PROBLEM DESCRIPTION -
Repeat the whole listing word for word, skipping pictures.

SUPPLIED MATERIAL -

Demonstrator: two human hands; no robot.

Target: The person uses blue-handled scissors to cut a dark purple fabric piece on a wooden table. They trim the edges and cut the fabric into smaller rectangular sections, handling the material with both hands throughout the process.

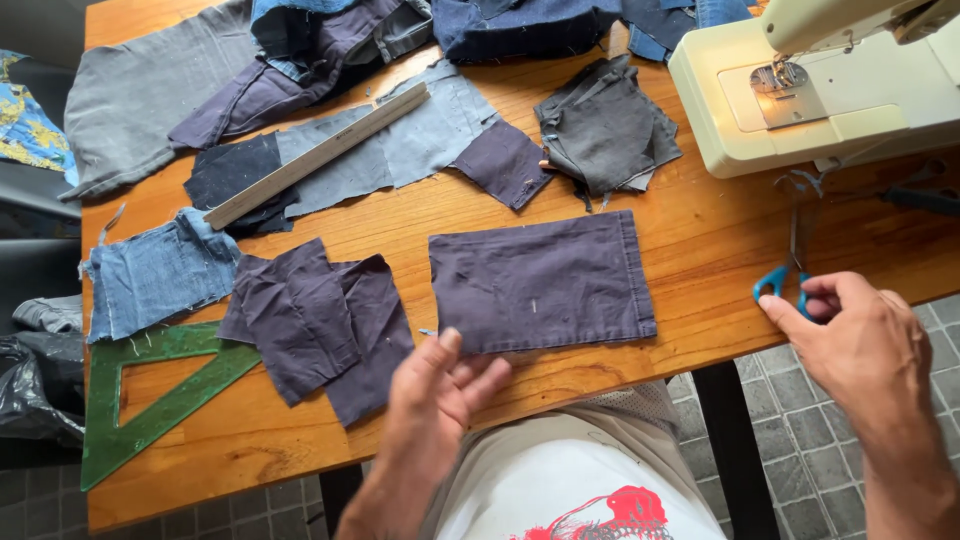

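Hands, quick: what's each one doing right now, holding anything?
Left hand: open, fingers spread, holding nothing, at the near edge of the dark purple fabric piece.
Right hand: closed on the blue-handled scissors.

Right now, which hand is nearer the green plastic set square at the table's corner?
Left. The left hand hangs open over the table's front edge, a little to the right of the green plastic set square. The right hand is far across, fingers at the blue-handled scissors.

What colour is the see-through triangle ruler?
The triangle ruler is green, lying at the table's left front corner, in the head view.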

SOLVED EXERCISE -
Demonstrator: two human hands; no robot.

Target: The person uses blue-handled scissors to cut a dark purple fabric piece on a wooden table. They trim the edges and cut the fabric into smaller rectangular sections, handling the material with both hands throughout the process.


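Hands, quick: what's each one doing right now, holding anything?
Left hand: open, fingers spread, holding nothing, at the near edge of the dark purple fabric piece.
Right hand: closed on the blue-handled scissors.

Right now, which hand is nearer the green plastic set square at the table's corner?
Left. The left hand hangs open over the table's front edge, a little to the right of the green plastic set square. The right hand is far across, fingers at the blue-handled scissors.

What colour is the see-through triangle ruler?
The triangle ruler is green, lying at the table's left front corner, in the head view.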

No more is needed for this exercise.